In the wake of Apple Inc.'s preview of iPhone 3.0 software Tuesday, one thing's clear: The level of creativity coming from iPhone developers is amazing.
Whether they're veteran code-pushers or new dabblers, the relative simplicity of the platform and access to tools -- along with new hooks such as location tagging -- are giving us some kick-ass, diverse stuff. Ocarina, SSH tools, GPark, Trism and countless other apps have already rotated through my first-generation 4MB iPhone. With some 50,000 companies and individuals registered now in the iPhone Developer Program -- and over 25,000 choices in the App Store -- I may need to dig out some cash to buy a model with room to grow -- especially once all the new apps envisioned Tuesday hit the market this summer.
And still, there's so much more that can be done.
Scott Forstall, senior vice president of iPhone software, talked up what's new for developers at Tuesday's event in San Francisco: 1,000 new APIs.
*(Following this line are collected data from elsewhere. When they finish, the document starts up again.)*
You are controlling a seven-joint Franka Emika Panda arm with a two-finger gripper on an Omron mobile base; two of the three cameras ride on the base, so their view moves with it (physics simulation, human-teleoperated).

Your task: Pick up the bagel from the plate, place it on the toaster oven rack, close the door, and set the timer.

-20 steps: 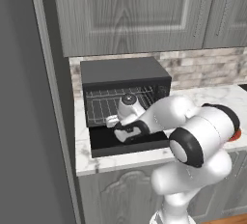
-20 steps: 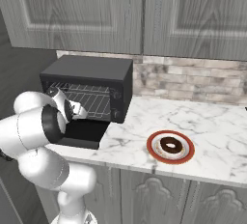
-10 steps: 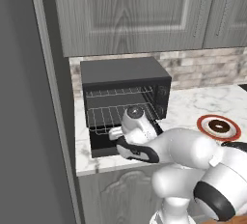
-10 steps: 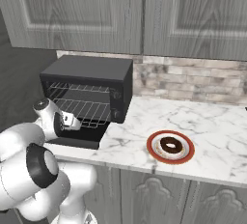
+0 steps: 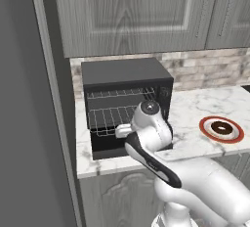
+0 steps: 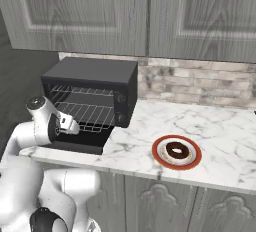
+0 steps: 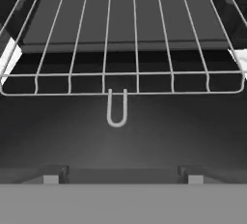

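The left base view looks forward and down from behind the arm at the toaster oven (image 5: 126, 106) and counter (image 5: 193, 111), while the right base view faces the same stretch from the other side. Both share the oven and the plate (image 6: 176, 152). The hand view sits close, facing the toaster oven rack (image 7: 123, 44) from just above the door (image 7: 120, 146).

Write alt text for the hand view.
A silvery wire toaster oven rack stretches across the black oven interior, its small front loop hanging toward the camera. Below it lies the dark lowered door; nothing sits on the rack.
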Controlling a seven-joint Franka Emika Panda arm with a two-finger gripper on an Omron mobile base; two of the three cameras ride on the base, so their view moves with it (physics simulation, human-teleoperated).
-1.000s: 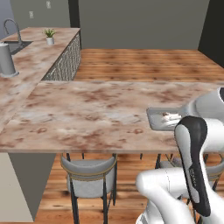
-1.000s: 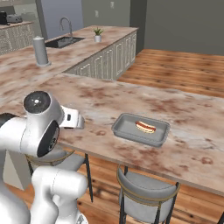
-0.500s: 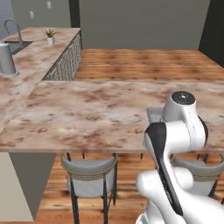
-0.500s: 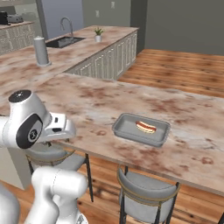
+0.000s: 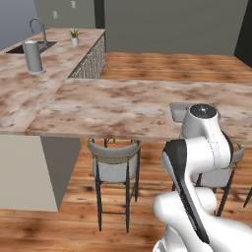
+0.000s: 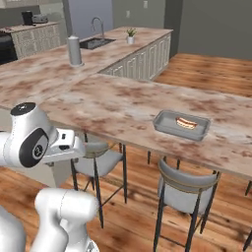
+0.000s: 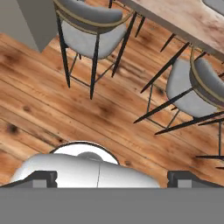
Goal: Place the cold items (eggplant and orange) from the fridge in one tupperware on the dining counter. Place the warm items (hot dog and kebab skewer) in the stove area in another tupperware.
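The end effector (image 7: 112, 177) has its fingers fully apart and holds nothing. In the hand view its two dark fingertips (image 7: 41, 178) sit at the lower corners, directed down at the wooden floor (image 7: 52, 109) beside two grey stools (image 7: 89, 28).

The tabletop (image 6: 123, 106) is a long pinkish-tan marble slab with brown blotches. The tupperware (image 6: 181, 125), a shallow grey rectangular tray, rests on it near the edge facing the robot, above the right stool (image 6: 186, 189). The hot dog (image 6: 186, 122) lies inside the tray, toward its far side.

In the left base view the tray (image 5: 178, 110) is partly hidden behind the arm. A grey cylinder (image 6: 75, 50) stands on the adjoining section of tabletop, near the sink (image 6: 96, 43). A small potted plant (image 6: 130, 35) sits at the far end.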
Even as a consumer, I can see it's the developers that really make this more than a phone, though I wonder whether all those new APIs might make developing for the iPhone -- and the iPod Touch -- more complicated, no matter how great the tools are.
Apple's decision to give developers the option of selling through subscriptions, offering not only the app but new content or new game levels within the app, opens up countless new business models -- and new ways into my wallet. A newspaper might actually be able to make money offering an app that serves as a gateway to iPhone-optimized content delivered fresh. Urban guides could sell per-city content.
Peer-to-peer sharing is on the way, too. Remember being able to "zap" business card info across early PDAs? This looks like it could do it, but I'm not sure why it's done via Bluetooth; the Nintendo DS can play peer-to-peer over WiFi. I can see a lot of iPhone gamers connecting randomly on Bay Area public transport for a quick game.
Being able to control and send data to accessories is another big step forward. Forstall mentioned medical devices that send data straight to doctors, something that could facilitate the digitization of medical records. Or it could put an iPhone in the hands of warehouse, medical, retail and other workers who now use bulkier and heavier tablet PCs. Push notification has been a sticky point for the iPhone. Corporate types can't be bothered to check e-mail on a regular basis, so companies like the push model. But Apple didn't want to deal with an 80% loss in standby time, so it waited until it could solve the problem elegantly. If Apple's push plans live up to the promise held out Tuesday, another enterprise reservation about the iPhone is gone. There's still the issue of Apple not allowing apps to run in the background -- Public Radio won't continue streaming audio if you go to check your mail. Yes, it can be a battery drain, but some apps have a reasonable need to process data in the background.